DM CrossCode ep-2nd プロローグ-9

「それでね、響矢君。依頼のことなんだけど……」
「あ、はい」
 とりあえず、過去をほじくり返すのは後回しにする。
「借金の形に持っていかれてしまったカードを取り戻してほしいとのことでしたね」
「そうなの」
 幸子は神妙な顔つきになり、俯きながらため息を吐いた。
「財閥が没落して、長附家は大量の借金を抱えることになったんだけど、家や財産を売り払ったことでほとんど返済が完了しているの。だから、今のわたしたちは以前とは比べ物にならないほど貧しいけれど、食べるには困らないくらいの生活を送れている。けど、銀行倒産のときに相当ごたついたせいで、借用書の一部を紛失してしまったの」
「それを、悪徳業者が手に入れて、ありもしない借金の返済を迫っているわけですか」
「理解が早くて助かるわ……お父さんとは離婚したあと連絡が取れなくなっちゃって、借用書が本物なのかどうか確かめようがないのよ。連中はそれを分かった上で、わたしたちのところへ来てるんでしょうけど」
「治安維持局に相談するわけにはいかないんですか?」
「……悪いけど、あいつらは信用できない。理由は言わなくても分かるでしょ?」
「……はい」
 長附財閥が没落したのは、まだシティとサテライトが分かれている頃だ。その頃の治安維持局の権力体質から考えるに、長附を良く思っていなかった財閥からの介入を見逃し、故意による銀行倒産を間接的に支持した疑いがある。動機としては、一介の財閥が必要以上の力を持つことを嫌ったため、と想像はつく。幸子は語る気がないようだが、きっと彼女にはその確証があるのだろう。
「カードを持って行ったのは、城蘭金融って会社。わたしはカードのことはさっぱりなんだけど、お母さんが趣味で集めてて。あ、対戦はしないんだけどね。それで、城蘭金融のやつら、こっちが下手に出てるのをいいことに勝手に家まで上がり込んで、カードを持って行っちゃったの。何でも、もう絶版になっちゃってるレアカードが入ってたんだって。それ自体はどうでもよかったんだけど、お母さんが大事にしていた思い出のカードも一緒に持って行かれちゃって……」
「それを取り返してほしいというということですか」
 一通り話し終えて、すっかり冷めてしまった紅茶を口に含んだ幸子は、大きく頷く。
「ね、大変だとは思うけど……力を貸してくれないかな?」
 そう言って、幸子はずずいと顔を近づけてくる。上目づかいに潤んだ瞳をこちらに向け、カーディガンを押し上げるほど膨らんだ胸の双丘がテーブルにどっかりと鎮座する。男なら反応せざるを得ない、文句なしのボリュームだ。

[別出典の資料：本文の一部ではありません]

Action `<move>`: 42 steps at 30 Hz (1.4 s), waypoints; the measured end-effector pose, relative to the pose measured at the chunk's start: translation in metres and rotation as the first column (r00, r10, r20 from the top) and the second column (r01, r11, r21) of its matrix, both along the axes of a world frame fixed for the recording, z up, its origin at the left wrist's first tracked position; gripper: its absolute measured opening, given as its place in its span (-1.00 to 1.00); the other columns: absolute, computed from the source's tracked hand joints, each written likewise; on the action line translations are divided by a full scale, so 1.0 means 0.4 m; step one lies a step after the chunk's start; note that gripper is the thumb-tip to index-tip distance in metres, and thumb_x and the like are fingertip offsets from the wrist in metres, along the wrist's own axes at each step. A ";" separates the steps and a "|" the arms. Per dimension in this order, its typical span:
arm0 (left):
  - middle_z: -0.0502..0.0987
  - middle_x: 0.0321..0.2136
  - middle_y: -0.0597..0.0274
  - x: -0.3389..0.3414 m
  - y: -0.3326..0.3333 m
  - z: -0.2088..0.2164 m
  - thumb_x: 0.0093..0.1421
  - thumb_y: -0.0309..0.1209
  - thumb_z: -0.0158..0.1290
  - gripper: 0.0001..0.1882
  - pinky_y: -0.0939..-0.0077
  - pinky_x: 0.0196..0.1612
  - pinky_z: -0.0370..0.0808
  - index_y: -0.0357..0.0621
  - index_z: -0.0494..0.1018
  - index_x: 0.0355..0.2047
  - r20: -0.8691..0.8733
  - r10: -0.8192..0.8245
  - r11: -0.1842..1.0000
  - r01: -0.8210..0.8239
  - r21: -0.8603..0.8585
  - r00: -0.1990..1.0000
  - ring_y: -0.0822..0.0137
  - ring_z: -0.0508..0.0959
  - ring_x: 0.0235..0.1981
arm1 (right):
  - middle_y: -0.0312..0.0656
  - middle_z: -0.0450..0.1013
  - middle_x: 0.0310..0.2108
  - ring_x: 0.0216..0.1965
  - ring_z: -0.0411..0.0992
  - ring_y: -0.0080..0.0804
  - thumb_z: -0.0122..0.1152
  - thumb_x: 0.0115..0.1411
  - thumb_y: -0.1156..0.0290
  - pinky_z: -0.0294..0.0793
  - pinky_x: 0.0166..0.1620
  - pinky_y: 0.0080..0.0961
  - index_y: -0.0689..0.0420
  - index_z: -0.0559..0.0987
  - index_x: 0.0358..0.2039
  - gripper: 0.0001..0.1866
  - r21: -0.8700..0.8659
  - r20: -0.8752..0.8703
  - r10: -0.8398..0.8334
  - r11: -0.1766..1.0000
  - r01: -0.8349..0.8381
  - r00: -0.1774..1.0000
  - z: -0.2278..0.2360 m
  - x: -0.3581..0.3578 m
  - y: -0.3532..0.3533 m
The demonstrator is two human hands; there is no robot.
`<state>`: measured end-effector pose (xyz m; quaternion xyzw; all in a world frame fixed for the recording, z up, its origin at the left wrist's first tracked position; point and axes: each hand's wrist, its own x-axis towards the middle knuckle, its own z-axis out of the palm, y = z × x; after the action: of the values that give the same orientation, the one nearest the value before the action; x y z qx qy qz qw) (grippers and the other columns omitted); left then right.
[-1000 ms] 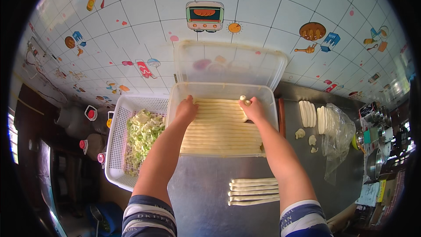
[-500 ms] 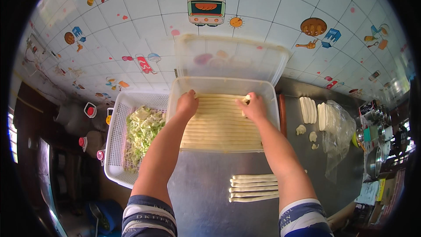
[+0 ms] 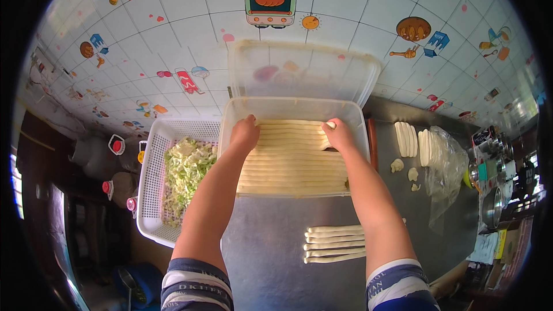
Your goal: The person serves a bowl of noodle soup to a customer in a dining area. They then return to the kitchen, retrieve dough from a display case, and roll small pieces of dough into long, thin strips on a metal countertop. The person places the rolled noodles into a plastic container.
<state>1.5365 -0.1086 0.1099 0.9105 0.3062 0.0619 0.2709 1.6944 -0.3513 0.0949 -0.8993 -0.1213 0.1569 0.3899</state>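
Long pale dough strips (image 3: 294, 164) lie side by side across a clear plastic tub (image 3: 294, 102). My left hand (image 3: 246, 133) is closed at the left ends of the upper strips, its fingertips partly hidden inside the tub. At the right side, my right hand (image 3: 339, 136) pinches the rounded end of a dough strip between thumb and fingers. Below that hand a small dark gap shows beside the strips. More dough strips (image 3: 334, 244) rest on the metal table in front of the tub, partly covered by my right forearm.
A white perforated basket (image 3: 151, 196) holding shredded cabbage (image 3: 190, 167) stands left of the tub. The tub's lid (image 3: 302, 72) leans on the tiled wall behind. At right lie short dough strips (image 3: 406, 139), dough scraps (image 3: 397, 165) and a plastic bag (image 3: 449, 161) on the metal table (image 3: 276, 230).
My right hand has shifted slightly right and up with the dough end, and the strips near it have shifted too. My left hand stays at the left ends. The view has tilted slightly.
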 end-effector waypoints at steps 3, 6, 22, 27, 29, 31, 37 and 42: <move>0.56 -0.29 -0.09 0.004 -0.008 0.014 0.10 -0.34 0.11 -0.65 0.21 -0.21 0.51 -0.15 0.43 -0.10 0.012 -0.012 1.000 0.012 -0.006 1.000 -0.03 0.56 -0.28 | -0.05 0.54 -0.29 -0.24 0.51 -0.17 0.23 0.08 0.12 0.46 -0.17 -0.36 0.14 0.53 -0.18 -0.60 0.074 -0.064 -0.031 0.997 0.035 0.997 0.001 0.007 -0.003; 0.56 -0.31 -0.08 0.008 -0.017 0.043 0.09 -0.33 0.12 -0.66 0.24 -0.20 0.50 -0.15 0.45 -0.12 0.076 -0.061 0.997 0.065 -0.045 0.995 -0.01 0.57 -0.28 | -0.11 0.55 -0.34 -0.30 0.51 -0.30 0.27 0.07 0.14 0.46 -0.22 -0.43 0.16 0.56 -0.21 -0.61 0.167 0.038 0.042 0.985 -0.047 0.998 0.024 -0.005 -0.005; 0.53 -0.25 -0.07 -0.183 -0.066 0.217 0.12 -0.28 0.05 -0.67 0.20 -0.18 0.49 -0.15 0.44 -0.13 -0.415 -0.376 0.920 0.385 -0.065 0.828 0.01 0.54 -0.20 | -0.01 0.35 -0.13 -0.26 0.46 -0.10 0.18 0.07 0.33 0.47 -0.21 -0.33 0.20 0.45 -0.19 -0.69 -0.537 0.054 0.532 0.729 -0.424 0.845 0.261 -0.147 -0.177; 0.31 0.02 0.06 -0.165 -0.133 0.131 0.17 -0.22 0.04 -0.59 0.06 -0.05 0.43 -0.12 0.35 -0.02 -0.526 -0.396 0.763 0.589 0.268 0.753 0.02 0.35 0.05 | 0.06 0.29 -0.07 -0.15 0.43 -0.06 0.22 0.04 0.31 0.47 -0.11 -0.25 0.23 0.44 -0.17 -0.63 -0.678 0.202 0.689 0.612 -0.408 0.696 0.180 -0.180 -0.102; 0.26 0.10 0.08 -0.157 -0.171 0.140 0.17 -0.19 0.05 -0.45 0.02 -0.01 0.41 -0.07 0.23 0.13 -0.476 -0.432 0.818 0.555 0.150 0.766 -0.02 0.32 0.10 | 0.07 0.29 -0.04 -0.14 0.43 -0.09 0.24 0.04 0.32 0.48 -0.11 -0.26 0.22 0.45 -0.17 -0.63 -0.691 0.040 0.734 0.510 -0.512 0.678 0.161 -0.159 -0.097; 0.23 0.14 0.07 -0.173 -0.176 0.118 0.16 -0.19 0.07 -0.40 0.04 0.02 0.39 -0.05 0.19 0.18 -0.515 -0.371 0.839 0.517 0.171 0.772 -0.04 0.29 0.12 | 0.05 0.30 -0.02 -0.14 0.43 -0.12 0.25 0.03 0.35 0.49 -0.13 -0.28 0.21 0.45 -0.16 -0.64 -0.696 -0.149 0.698 0.429 -0.576 0.700 0.147 -0.154 -0.102; 0.22 0.17 0.05 -0.210 -0.139 0.140 0.16 -0.22 0.06 -0.42 0.06 0.04 0.37 -0.10 0.21 0.16 -0.353 -0.341 0.849 0.447 0.283 0.871 0.01 0.29 0.14 | -0.04 0.43 -0.16 -0.22 0.47 -0.19 0.25 0.04 0.49 0.49 -0.21 -0.38 0.22 0.46 -0.17 -0.69 -0.648 -0.051 0.627 0.572 -0.503 0.778 0.149 -0.148 -0.148; 0.35 -0.07 0.03 -0.324 -0.324 0.289 0.11 -0.27 0.11 -0.52 0.20 0.00 0.38 -0.18 0.35 0.02 0.219 -0.466 0.867 0.393 0.306 0.858 0.06 0.37 -0.04 | -0.08 0.47 -0.38 -0.34 0.48 -0.30 0.22 0.09 0.50 0.47 -0.32 -0.46 0.21 0.48 -0.31 -0.85 0.169 0.337 0.330 0.900 -0.401 0.882 0.341 -0.239 -0.365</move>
<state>1.4070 -0.2382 0.2253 0.9640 0.0411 0.1682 0.2017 1.5989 -0.4973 0.2313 -0.8207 -0.3652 0.0741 0.4332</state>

「わたしも、できる限り協力するから。これ以上お母さんを悲しませたくないの」
「…………」
 人情に訴えかける話ではあったが、不透明な部分は多い。そこを追及したところではぐらかされるのがオチだろうし、何より目の前にいる女性が本物の「長附幸子」である確証はない。こちらの本名を知られている以上、迂闊な返答はできないが……
「ダメ、かな?」
 テーブルに乗った双丘が腕で挟まれ、むにゅりと楕円形に変わる。犯罪だと分かっていても指を沈めたくなるほど、柔らかそうな物体だ。
「そうですね……」
 ここで、上凪響矢が下した結論は――


「おい、犬子」
「近づかないでくださいこのおっぱい星人
「…………」
 カフェ・カナコを後にしてからの帰り道。犬子は終始不機嫌だった。せっかくお持ち帰りでケーキを買ったのに、ちっとも受け取る気配がない。
 理由は明白。
「巨乳に釣られて依頼を引き受けちゃうようなスケベだとは思いませんでした。見損ないましたよ若様」
「だから違うって言ってるだろ!」
「胸のデカイ女は基本的に性格がねじ曲がってるんで、今回の依頼もきっと裏がありますよ。あーあ、アタシ知―らないっと」
「どこまで巨乳を敵視してるんだお前は……」
「巨乳とマヨネーズはこの世から消失すればいいと割と本気で思ってるくらいには」
 鼻を鳴らす犬子の胸は、ひいき目に見て、微かなふくらみがあるだけだった。完全にやっかみである。
「ま、裏があるってのは間違いなさそうだけどな」
「ですよね! あの無駄にデカイ胸の中には、どす黒い邪気が詰まってるんですよ!!」
「いやそういうことじゃなくて」
 力説する犬子を半分放置しつつ、響矢は長附幸子と名乗った女性の姿を思い出す。
 彼女は、「大量の借金を抱えたが、今は食べるには困らないくらいの生活を送れている」と言っていた。確かに服装は地味だったし、注文していたのも一番値段の安い紅茶を一杯だけ。母親を気にかけているせいか、大分やつれていた。
(けど、あの香りは間違いなく香水……新作の恋風だ)
 彼女の首元や手首から微かに香った柑橘系の香りは、入浴剤やボディーソープのものではないだろう。若い女性に人気のブランドからつい最近発売された、「恋風」という名の香水の香りによく似ていた。恋風の値段は従来品と比べるとやや高めで、とても生活に余裕のない人間が気軽に買えるようなものではなかったはず。誰かにプレゼントされた可能性もあるが、不確かな情報が多い以上、安易に見過ごすことはできない。
「胸の話はともかく、城蘭金融のことは前から気になっていたからな。潜入調査できるまたとないチャンスだ」
 長附幸子に疑問を感じつつも依頼を受けたのは、それが理由だった。
「城蘭金融……確かここ1年くらいで急激に業績を伸ばしている会社ですよね」
「ああ。新参にしては上がり方が明らかに異常だ。社長の城里は元デュエルギャングって噂だし、きな臭さを感じずにはいられないな」
 城蘭金融の台頭を快く思っていない組織は多い。仮に長附幸子がこちらを陥れるための罠を仕掛けていたとしても、それを上手く回避して城蘭金融の秘密を暴くことができれば、響矢たちの手腕を認められレイジ・フェロウ・ヒビキに回ってくる仕事も増えるだろう。加えて人員確保ができれば、響矢は今以上に楽ができるようになるはずだ。
「でも、どうやって城蘭金融に潜り込むんです? 一郎さんたちの帰りを待つ感じですか?」
「そうしたいのは山々なんだがな……」
 鴻上グループは今回の偽造カードの件を徹底的に調べるつもりらしく、一郎たちが仕事を終え解放されるのは当分先になるとのことだった。決定的な証拠が発見され調査が順調に進めば、その限りではないのだが。
 響矢はジーンズのポケットから携帯端末を取り出すと、スケジュールを確認する。ただし、確認するのは自分や会社の予定ではなく、上凪財閥のスケジュールだ。